*** Opening of Source data ***

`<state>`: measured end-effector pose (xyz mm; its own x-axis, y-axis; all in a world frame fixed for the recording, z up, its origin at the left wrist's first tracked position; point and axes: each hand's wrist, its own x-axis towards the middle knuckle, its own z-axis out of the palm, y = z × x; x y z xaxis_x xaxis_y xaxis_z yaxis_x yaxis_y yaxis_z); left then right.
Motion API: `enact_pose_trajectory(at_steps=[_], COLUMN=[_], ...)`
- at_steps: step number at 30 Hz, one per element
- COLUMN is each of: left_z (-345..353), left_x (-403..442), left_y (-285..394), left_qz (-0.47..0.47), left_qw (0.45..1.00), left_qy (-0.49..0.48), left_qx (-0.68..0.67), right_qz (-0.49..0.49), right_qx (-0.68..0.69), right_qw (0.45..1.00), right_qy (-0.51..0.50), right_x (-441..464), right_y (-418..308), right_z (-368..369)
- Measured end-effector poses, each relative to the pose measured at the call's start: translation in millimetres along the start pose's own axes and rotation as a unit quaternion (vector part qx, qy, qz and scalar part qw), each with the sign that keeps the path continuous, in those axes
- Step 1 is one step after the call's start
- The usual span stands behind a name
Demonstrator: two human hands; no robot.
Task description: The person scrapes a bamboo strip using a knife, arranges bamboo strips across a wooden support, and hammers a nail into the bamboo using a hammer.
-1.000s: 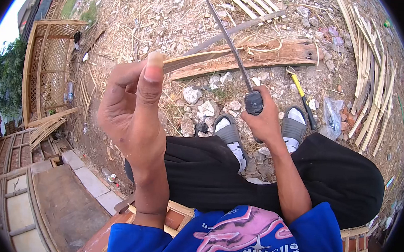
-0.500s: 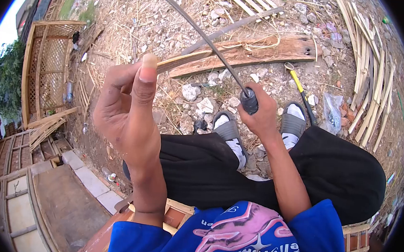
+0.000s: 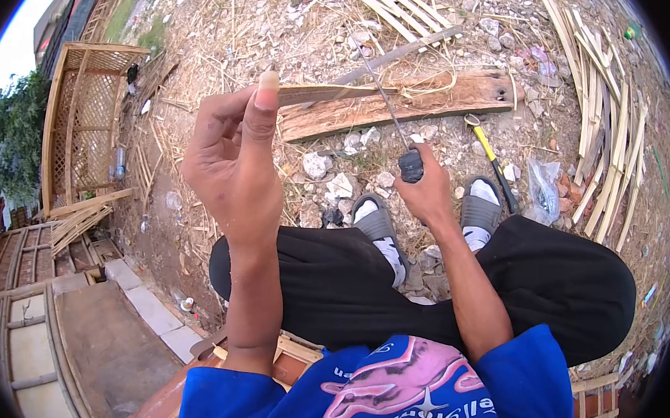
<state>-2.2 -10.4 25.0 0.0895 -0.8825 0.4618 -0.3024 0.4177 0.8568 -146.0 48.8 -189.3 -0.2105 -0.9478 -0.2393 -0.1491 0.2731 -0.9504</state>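
My left hand (image 3: 237, 163) is raised and closed, pinching the near end of a thin bamboo strip (image 3: 327, 93) between thumb and fingers. The strip reaches right, over a weathered wooden plank (image 3: 475, 94) on the ground. My right hand (image 3: 431, 191) is wrapped round the black handle (image 3: 411, 166) of a long-bladed knife. Its narrow blade (image 3: 386, 100) points up and away and crosses the strip near the strip's far end. Whether the edge touches the strip I cannot tell.
A yellow-and-black handled tool (image 3: 491, 154) lies beside my right foot, near a clear plastic bag (image 3: 542, 188). Pale strips (image 3: 619, 143) are piled at right, with more strips (image 3: 380, 6) at the top. A lattice panel (image 3: 93, 118) stands at left. Rubble covers the ground.
My left hand has shifted right and slightly up with the bamboo strip, which now lies more level. The knife has turned; its blade looks shorter and thinner and crosses the strip farther right.
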Motion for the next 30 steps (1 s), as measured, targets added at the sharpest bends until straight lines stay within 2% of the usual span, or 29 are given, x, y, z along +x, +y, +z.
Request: enact_pose_trajectory(at_steps=[1, 5, 8, 11, 13, 14, 17, 20, 24, 27, 30], left_z=[1.0, 1.5, 2.8, -1.9, -4.5, -3.3, 12.3, 12.2, 10.2, 8.4, 9.8], left_x=[2.5, 4.8, 4.8, 1.0, 4.0, 1.3, -2.2, 2.6, -0.4, 6.5, 8.2], left_y=[0.1, -2.5, -3.7, -2.3, -2.3, -2.2, -5.0, 4.6, 3.3, 3.9, -1.0], left_qz=[0.000, -0.006, -0.004, -0.007, -0.014, 0.011, 0.067, -0.006, 0.003, -0.010, 0.026], left_qw=[1.000, 1.000, 1.000, 0.999, 0.999, 0.999, 0.997, 1.000, 1.000, 1.000, 1.000], left_qy=[-0.002, 0.026, 0.016, -0.006, -0.002, -0.005, 0.005, -0.010, -0.016, -0.024, 0.008], left_qx=[0.002, 0.006, -0.003, 0.034, 0.035, 0.035, 0.027, -0.004, -0.015, -0.017, 0.007], right_qz=[-0.014, -0.250, -0.300, -0.156, -0.059, -0.008, 0.014, 0.026, 0.037, 0.039, -0.118], right_qx=[-0.007, 0.019, 0.034, -0.007, -0.069, -0.099, -0.114, -0.091, -0.029, -0.051, 0.019], right_qw=[1.000, 0.967, 0.952, 0.986, 0.994, 0.993, 0.992, 0.994, 0.998, 0.997, 0.992], right_qy=[0.008, 0.040, 0.050, 0.057, 0.062, 0.061, 0.054, 0.061, 0.032, 0.047, 0.041], right_x=[-6.1, -8.9, -4.6, 0.2, 12.6, 14.6, 15.2, 9.6, 10.0, -0.5, -6.2], right_y=[-17.6, -46.9, -45.7, 19.1, 73.1, 85.5, 62.5, 57.8, 48.6, 30.1, 10.8], right_z=[0.1, 0.5, -2.0, 8.5, 5.8, 5.5, -3.4, 6.7, 5.0, 9.1, 11.1])
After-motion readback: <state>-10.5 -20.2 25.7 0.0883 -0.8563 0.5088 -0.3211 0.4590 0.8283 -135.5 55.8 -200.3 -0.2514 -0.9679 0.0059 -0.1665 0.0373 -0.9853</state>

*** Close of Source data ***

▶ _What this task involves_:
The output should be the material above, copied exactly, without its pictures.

▶ _Result of this exercise_:
`<state>`: measured end-effector pose (xyz mm; its own x-axis, y-axis; all in a world frame fixed for the recording, z up, its origin at the left wrist's first tracked position; point and axes: each hand's wrist, its own x-axis towards the middle knuckle, its own z-axis out of the palm, y = z × x; x y z xaxis_x xaxis_y xaxis_z yaxis_x yaxis_y yaxis_z); left then right.
Motion API: `enact_pose_trajectory(at_steps=[_], COLUMN=[_], ...)`
- at_steps: step number at 30 Hz, one per element
- COLUMN is each of: left_z (-345..353), left_x (-403..442), left_y (-285..394), left_qz (-0.47..0.47), left_qw (0.45..1.00), left_qy (-0.49..0.48), left_qx (-0.68..0.67), right_qz (-0.49..0.49), right_qx (-0.68..0.69), right_qw (0.45..1.00), right_qy (-0.51..0.50), right_x (-441..464), right_y (-418..308), right_z (-368..369)
- Measured end-effector poses, each relative to the pose measured at the call's start: translation in millimetres along the start pose's own axes and rotation as a unit quaternion (vector part qx, qy, qz and scalar part qw), each with the sign that keeps the path continuous, in those axes
- Step 1 is one step after the call's start
- The usual span stands behind a name
Demonstrator: two human hands; no robot.
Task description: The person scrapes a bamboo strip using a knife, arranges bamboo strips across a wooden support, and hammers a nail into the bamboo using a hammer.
-1.000s: 
-0.500s: 
+0.000s: 
<state>-2.2 -10.4 25.0 0.0895 -0.8825 0.4618 -0.3024 0.4177 0.8568 -146.0 48.8 -189.3 -0.2105 -0.9478 -0.2393 -0.1491 0.2731 -0.9504</state>
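My left hand (image 3: 237, 163) is raised and closed, pinching the near end of a thin bamboo strip (image 3: 327, 93) between thumb and fingers. The strip reaches right, over a weathered wooden plank (image 3: 475, 94) on the ground. My right hand (image 3: 431, 191) is wrapped round the black handle (image 3: 411, 166) of a long-bladed knife. Its narrow blade (image 3: 386, 100) points up and away and crosses the strip near the strip's far end. Whether the edge touches the strip I cannot tell.
A yellow-and-black handled tool (image 3: 491, 154) lies beside my right foot, near a clear plastic bag (image 3: 542, 188). Pale strips (image 3: 619, 143) are piled at right, with more strips (image 3: 380, 6) at the top. A lattice panel (image 3: 93, 118) stands at left. Rubble covers the ground.
My left hand has shifted right and slightly up with the bamboo strip, which now lies more level. The knife has turned; its blade looks shorter and thinner and crosses the strip farther right.
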Motion for the next 30 steps (1 s), as measured, targets added at the sharpest bends until straight lines stay within 2% of the usual span, or 29 are given, x, y, z along +x, +y, +z.
Request: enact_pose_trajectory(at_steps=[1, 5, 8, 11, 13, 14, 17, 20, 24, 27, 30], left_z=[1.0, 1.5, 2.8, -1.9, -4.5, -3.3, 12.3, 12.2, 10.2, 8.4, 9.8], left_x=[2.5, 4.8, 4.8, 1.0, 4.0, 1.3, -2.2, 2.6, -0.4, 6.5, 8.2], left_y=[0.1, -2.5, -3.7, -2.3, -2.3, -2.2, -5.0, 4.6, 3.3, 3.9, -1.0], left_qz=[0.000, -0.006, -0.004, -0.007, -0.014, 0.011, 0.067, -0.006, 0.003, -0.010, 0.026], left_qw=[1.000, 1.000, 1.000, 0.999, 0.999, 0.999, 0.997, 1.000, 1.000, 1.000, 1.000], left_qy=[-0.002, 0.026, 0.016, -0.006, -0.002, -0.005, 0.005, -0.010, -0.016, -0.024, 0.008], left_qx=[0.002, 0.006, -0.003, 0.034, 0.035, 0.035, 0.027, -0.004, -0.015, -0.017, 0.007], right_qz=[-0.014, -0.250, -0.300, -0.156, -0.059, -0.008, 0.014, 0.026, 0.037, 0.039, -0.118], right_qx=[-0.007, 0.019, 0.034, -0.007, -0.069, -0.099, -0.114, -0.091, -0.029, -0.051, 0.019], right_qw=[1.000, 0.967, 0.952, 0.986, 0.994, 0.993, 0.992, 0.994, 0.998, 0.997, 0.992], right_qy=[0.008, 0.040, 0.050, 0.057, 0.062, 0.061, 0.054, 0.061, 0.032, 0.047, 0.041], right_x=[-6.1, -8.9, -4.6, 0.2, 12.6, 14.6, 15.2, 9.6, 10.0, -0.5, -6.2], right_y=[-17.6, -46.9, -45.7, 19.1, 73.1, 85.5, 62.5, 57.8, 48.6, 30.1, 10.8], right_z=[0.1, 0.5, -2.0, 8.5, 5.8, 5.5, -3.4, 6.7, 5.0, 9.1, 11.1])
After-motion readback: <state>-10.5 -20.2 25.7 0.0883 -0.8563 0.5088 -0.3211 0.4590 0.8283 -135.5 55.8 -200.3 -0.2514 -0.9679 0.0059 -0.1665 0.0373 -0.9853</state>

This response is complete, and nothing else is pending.